World War Z has made headlines for bearing no resemblance to Max Brooks' book of the same name, and while it looks amazing, Brad Pitt has revealed that it was quite a struggle to get the film where it is today. Pitt chats with the new issue of Entertainment Weekly about the problems he overcame while producing the film, whose budget went from $125 million to over $170 million over the span of a few months.

Not only were there money issues, but it took six years to develop and shoot the movie, and there were numerous re-writes, the last of which took place after principal scenes for the film were already shot. The changes made by writers Damon Lindelof and Drew Goddard called for five weeks of re-shoots and for an "extensive portion" of scenes shot in Budapest cut out of the project entirely. Yikes!
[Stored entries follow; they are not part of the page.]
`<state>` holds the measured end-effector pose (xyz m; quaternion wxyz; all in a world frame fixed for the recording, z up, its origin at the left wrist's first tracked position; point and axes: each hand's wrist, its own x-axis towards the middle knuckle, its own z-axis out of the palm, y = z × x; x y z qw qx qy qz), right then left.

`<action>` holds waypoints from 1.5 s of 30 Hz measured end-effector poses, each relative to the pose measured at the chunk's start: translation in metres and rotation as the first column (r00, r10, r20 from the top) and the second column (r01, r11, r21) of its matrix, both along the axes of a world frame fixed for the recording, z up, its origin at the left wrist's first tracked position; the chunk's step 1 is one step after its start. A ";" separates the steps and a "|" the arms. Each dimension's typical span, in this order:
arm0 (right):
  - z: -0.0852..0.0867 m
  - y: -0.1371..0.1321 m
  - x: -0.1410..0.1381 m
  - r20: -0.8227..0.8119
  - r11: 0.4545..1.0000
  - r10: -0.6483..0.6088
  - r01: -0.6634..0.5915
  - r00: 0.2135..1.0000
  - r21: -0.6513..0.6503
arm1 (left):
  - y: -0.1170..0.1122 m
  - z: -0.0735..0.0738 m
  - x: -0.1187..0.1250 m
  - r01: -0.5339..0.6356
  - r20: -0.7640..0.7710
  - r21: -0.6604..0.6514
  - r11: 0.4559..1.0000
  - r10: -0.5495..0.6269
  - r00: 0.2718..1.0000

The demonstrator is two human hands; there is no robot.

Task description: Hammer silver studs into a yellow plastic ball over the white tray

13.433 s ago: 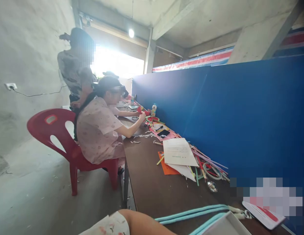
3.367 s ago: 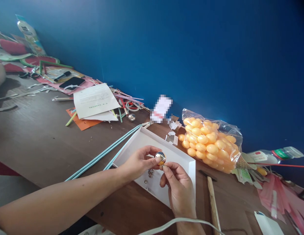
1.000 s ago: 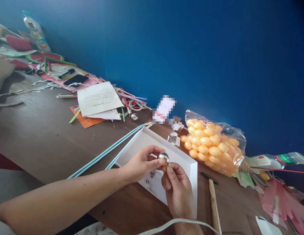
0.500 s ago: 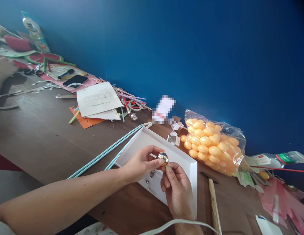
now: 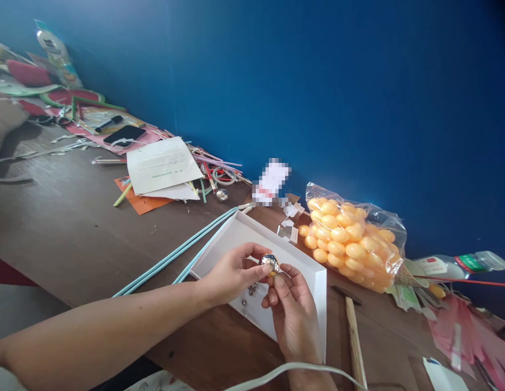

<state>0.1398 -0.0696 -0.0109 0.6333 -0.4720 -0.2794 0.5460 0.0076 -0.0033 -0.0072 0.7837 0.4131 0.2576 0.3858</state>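
Note:
My left hand (image 5: 238, 271) holds a shiny, silvery metal ball (image 5: 269, 262) between thumb and fingers, above a white open box lid (image 5: 315, 304). The ball's underside has a golden reflection. My right hand (image 5: 295, 307) is closed in a pinch right against the lower edge of the ball; whatever sits between its thumb and forefinger is too small to make out. Several small metal beads (image 5: 249, 293) lie in the lid below my hands. Part of the lid is hidden by my hands and left forearm.
Pale blue rods (image 5: 187, 247) lie left of the lid. A clear bag of yellow-orange balls (image 5: 354, 239) is behind it to the right, and a wooden-handled hammer (image 5: 353, 336) beside it. A white strip (image 5: 293, 369) crosses my right wrist. Another person's hand (image 5: 6, 119) is at far left.
My right fingers have shifted slightly at the ball's underside, the lower ones loosening a little. The ball stays in my left hand at nearly the same spot.

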 end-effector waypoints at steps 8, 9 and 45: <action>0.002 0.002 0.001 0.031 1.000 0.001 0.000 1.000 -0.015 | -0.003 0.003 -0.001 -0.024 -0.058 0.045 0.999 0.027 0.998; 0.002 0.002 0.002 0.032 1.000 0.003 -0.003 0.999 -0.017 | -0.003 0.003 -0.001 -0.025 -0.067 0.049 0.998 0.028 0.997; 0.002 -0.001 0.013 0.117 0.999 -0.031 0.027 0.993 0.034 | 0.005 0.007 -0.001 -0.056 -0.175 -0.086 0.995 0.040 0.984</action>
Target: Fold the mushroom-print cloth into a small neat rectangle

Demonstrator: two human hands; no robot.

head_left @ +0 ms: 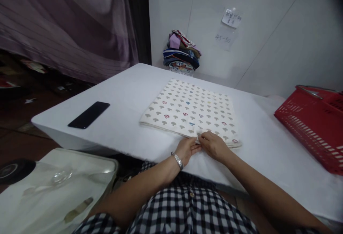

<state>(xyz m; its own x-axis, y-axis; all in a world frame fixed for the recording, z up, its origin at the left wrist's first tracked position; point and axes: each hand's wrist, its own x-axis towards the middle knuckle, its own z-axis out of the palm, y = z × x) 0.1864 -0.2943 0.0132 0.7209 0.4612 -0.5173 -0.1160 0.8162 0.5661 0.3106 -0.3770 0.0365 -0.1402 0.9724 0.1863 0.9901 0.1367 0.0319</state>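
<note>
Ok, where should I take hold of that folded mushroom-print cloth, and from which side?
Take the cloth by its near edge, coming from the person's side. It lies flat and folded on the table, so probably only the stacked layers at an edge offer a pinch, and this edge is the closest. The left hand and right hand meet at that edge.

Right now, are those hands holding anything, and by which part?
The left hand and right hand both pinch the folded mushroom-print cloth at its near edge.
</note>
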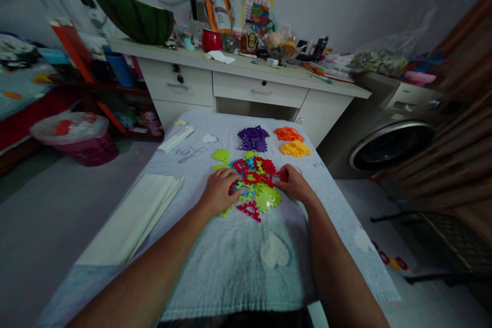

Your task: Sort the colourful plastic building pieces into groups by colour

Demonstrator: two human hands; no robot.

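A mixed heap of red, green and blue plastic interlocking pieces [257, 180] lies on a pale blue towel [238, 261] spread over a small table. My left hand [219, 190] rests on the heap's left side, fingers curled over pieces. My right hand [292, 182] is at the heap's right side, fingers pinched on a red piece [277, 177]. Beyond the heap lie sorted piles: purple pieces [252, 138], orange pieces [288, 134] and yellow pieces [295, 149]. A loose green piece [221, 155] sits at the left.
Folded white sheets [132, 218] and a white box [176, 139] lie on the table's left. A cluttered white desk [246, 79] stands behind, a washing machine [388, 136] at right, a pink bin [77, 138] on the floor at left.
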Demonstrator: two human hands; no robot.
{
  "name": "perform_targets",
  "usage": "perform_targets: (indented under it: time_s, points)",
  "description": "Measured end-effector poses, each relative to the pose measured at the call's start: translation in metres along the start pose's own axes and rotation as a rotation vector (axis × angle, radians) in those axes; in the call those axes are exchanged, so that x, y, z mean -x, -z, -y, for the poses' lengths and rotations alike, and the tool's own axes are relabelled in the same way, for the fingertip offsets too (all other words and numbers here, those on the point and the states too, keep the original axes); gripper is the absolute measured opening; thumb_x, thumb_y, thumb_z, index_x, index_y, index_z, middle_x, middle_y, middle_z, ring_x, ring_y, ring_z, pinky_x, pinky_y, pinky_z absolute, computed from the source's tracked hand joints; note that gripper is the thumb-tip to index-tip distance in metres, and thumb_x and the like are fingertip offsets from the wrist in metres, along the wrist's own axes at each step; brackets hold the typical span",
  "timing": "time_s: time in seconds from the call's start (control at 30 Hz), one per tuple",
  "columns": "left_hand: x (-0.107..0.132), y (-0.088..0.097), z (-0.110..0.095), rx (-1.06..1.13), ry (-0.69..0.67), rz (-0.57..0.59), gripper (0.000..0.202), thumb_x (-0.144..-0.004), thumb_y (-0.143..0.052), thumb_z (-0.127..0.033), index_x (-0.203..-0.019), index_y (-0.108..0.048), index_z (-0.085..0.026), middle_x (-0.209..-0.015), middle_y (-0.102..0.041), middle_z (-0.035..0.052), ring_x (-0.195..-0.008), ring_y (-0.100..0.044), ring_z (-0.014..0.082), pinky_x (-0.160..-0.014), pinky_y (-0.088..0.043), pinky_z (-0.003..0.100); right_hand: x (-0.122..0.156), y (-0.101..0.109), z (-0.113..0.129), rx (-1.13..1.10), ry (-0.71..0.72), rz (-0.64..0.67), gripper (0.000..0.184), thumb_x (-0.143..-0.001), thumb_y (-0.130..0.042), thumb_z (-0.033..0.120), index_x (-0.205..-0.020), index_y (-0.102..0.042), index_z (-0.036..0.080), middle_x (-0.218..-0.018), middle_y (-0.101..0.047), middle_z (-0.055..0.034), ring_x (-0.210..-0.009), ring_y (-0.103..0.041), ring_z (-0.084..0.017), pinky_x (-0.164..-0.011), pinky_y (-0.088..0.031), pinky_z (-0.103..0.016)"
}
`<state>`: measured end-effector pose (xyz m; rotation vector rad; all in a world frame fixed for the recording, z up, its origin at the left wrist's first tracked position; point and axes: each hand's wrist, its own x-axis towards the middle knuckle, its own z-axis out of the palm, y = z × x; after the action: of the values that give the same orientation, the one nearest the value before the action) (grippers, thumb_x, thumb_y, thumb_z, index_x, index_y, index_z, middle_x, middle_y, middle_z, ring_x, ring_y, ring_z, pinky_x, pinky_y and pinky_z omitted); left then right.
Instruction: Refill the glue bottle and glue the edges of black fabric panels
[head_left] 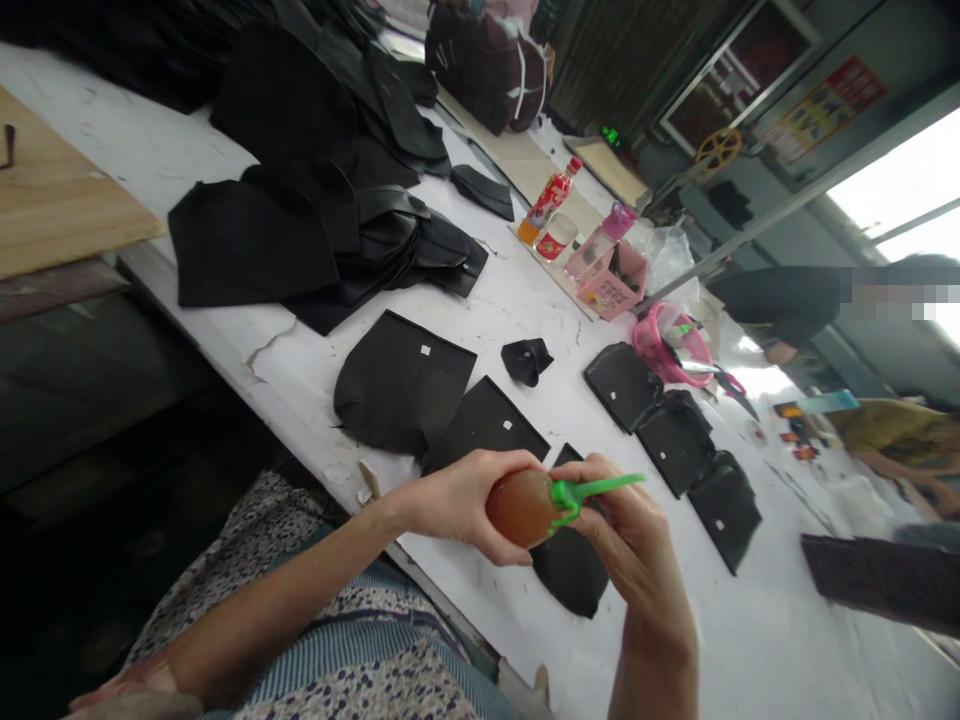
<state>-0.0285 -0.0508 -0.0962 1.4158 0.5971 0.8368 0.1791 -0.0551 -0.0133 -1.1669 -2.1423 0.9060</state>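
Amber bottle (517, 510) with a green spout (574, 494) is at the centre of the head view, raised above the white tabletop (750, 640) between the person's two hands. From the bottle's nine o'clock, the left hand (469, 505) wraps its body, thumb below and fingers above. From three o'clock, the right hand (626, 525) curls in narrowly, thumb and fingers about the base of the spout, whose long tip points to three o'clock.

The bottle looks light, with smooth walls that probably give under a squeeze; if they are wet or sticky, they may slip. The rounded body seems the surest place to take hold, while the thin spout looks bendable and is better pinched at its thicker base than at its tip.

Around the bottle lie flat black pieces: one panel (405, 385) at ten o'clock, another (491, 425) towards eleven, and a third (577, 575) at four, partly hidden by the hands. A small black piece (527, 360) sits at twelve, and a row of three black panels (671, 440) at two. Farther off, a black heap (259, 240) spreads around eleven, and a pink basket (652, 345) stands between one and two.
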Motion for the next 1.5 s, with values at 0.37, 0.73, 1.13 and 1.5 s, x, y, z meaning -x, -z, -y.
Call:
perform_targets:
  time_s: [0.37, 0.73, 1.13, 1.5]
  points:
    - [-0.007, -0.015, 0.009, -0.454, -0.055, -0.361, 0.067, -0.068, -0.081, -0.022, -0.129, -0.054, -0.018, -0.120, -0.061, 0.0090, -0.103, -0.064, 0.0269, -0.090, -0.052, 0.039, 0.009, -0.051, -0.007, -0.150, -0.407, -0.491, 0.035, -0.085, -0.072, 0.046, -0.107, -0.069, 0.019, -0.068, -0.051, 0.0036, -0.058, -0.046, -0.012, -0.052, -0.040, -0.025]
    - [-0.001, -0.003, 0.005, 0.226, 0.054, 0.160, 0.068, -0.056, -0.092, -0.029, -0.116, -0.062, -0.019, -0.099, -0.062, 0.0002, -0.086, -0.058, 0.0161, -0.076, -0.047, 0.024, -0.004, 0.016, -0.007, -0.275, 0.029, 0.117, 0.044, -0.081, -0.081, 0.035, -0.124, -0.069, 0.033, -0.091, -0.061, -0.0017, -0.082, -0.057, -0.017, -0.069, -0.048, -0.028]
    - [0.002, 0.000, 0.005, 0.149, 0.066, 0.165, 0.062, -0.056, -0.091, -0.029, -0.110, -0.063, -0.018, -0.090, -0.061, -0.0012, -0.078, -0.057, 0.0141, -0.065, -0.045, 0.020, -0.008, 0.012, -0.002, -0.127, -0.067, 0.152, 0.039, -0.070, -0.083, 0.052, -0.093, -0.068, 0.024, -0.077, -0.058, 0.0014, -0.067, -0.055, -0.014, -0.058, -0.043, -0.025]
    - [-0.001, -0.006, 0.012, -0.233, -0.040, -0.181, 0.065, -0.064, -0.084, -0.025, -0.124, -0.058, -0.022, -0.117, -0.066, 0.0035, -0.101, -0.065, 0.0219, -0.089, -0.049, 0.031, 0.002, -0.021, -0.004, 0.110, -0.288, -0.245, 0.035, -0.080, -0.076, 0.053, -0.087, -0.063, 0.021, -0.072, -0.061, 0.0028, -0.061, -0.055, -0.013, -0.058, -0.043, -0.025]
“These movies are very intricate puzzles, and you have to keep winding the mechanisms,” Pitt tells the mag. "We give so much more credence to the end-of-the-year dramas. In these movies you’re triggering emotions, too—a thrill response—but they are far more calibrated. You’ve got to be a bit of a technician."

When asked about the cut Budapest scenes, Pitt said, “Well, you remember that at the time I was really interested in a more political film, using the zombie trope as a kind of Trojan horse for asking: ‘What would happen to sociopolitical lines if there was a pandemic like this? Who would be on top? Who would be the powerful countries and who would be the most vulnerable?’. We wanted to really explore that, but it was just too much. We got bogged down in it; it was too much to explain. It gutted the fun of what these films are meant to be.”